# US car insurance while in MX



## conorkilleen

I just got off the phone with State Farm and they told me that they will not insure me if I am taking the financed car I have into Mexico. I know I need Mexican auto insurance which I have lined up, however don't I need to maintain full coverage by a US insurance company while I am in Mexico? I plan to have my vehicle there for about one year.

What insurance company do other Expats use for their financed vehicles?


----------



## RVGRINGO

Since the car is financed, it is the lien holder who will require that you have it insured to their benefit. Some will allow you to take the car out of the country; some won't. If they do, it will be wise to have their written permission when you get to the border, as you will need an 'importada temporada' for the car. Remember that it must be removed from Mexico, even if wrecked. 
So, your insurer is simply telling you that they can't insure your car in Mexico and, as you know, you must have Mexican insurance, issued by a Mexican company. That may not be acceptable to the lien holder. You'll need to get them all on the same page or pay off the car before you move.


----------



## circle110

I have State Farm and they put my coverage "on hold" for me while I am in Mexico (which is 9-10 months of the year). It is the same coverage as if the car were garaged in the US and not driven. They charge me at that reduced rate until I call to tell them I am entering the US and then they reinstate my full coverage for the time I am in the states (minimum one month) and charge me the full rate only during that time that I am driving in the US.

My car is paid off so maybe that is the difference but you should check into it further and if it isn't a State Farm rule because of the loan situation then get a new SF agent. Like Rvgringo says, it is more likely that the lien holder would object to the car being in Mexico. 

You do not need US coverage while in Mexico as far as Mexico is concerned but if you want to keep your plate registration valid, in most (all?) states you will need to keep US liability insurance to keep that registration current and valid.


----------



## conorkilleen

RVGRINGO said:


> Since the car is financed, it is the lien holder who will require that you have it insured to their benefit. Some will allow you to take the car out of the country; some won't. If they do, it will be wise to have their written permission when you get to the border, as you will need an 'importada temporada' for the car. Remember that it must be removed from Mexico, even if wrecked.
> So, your insurer is simply telling you that they can't insure your car in Mexico and, as you know, you must have Mexican insurance, issued by a Mexican company. That may not be acceptable to the lien holder. You'll need to get them all on the same page or pay off the car before you move.

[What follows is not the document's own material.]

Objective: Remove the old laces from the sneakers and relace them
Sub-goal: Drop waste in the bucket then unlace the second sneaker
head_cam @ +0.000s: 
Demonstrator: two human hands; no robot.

RV- they know they cant insure my vehicle in Mexico...what they are telling me is that if I take my vehicle into Mexico they cant insure me in the US anymore.


----------



## RVGRINGO

That sounds very strange. Go over that agent's head. Remember, you are in NC, where deep thinking and creativity are hard to find. We're glad to be away from there!


----------



## conorkilleen

RVGRINGO said:


> That sounds very strange. Go over that agent's head. Remember, you are in NC, where deep thinking and creativity are hard to find. We're glad to be away from there!


ha! I plan on that. Deep thinking is not NCs strong suit. The SF rep. lady that I spoke to had never heard of the situation before. She called one of the underwriters and then called me back with the feedback. I don't think they know what they are talking about, however I wanted to post up on here about the situation to have some ammunition/ideas for my face to face meeting with them next week. The underwriter may have thought that she was asking if I can have SF insure me "in" Mexico.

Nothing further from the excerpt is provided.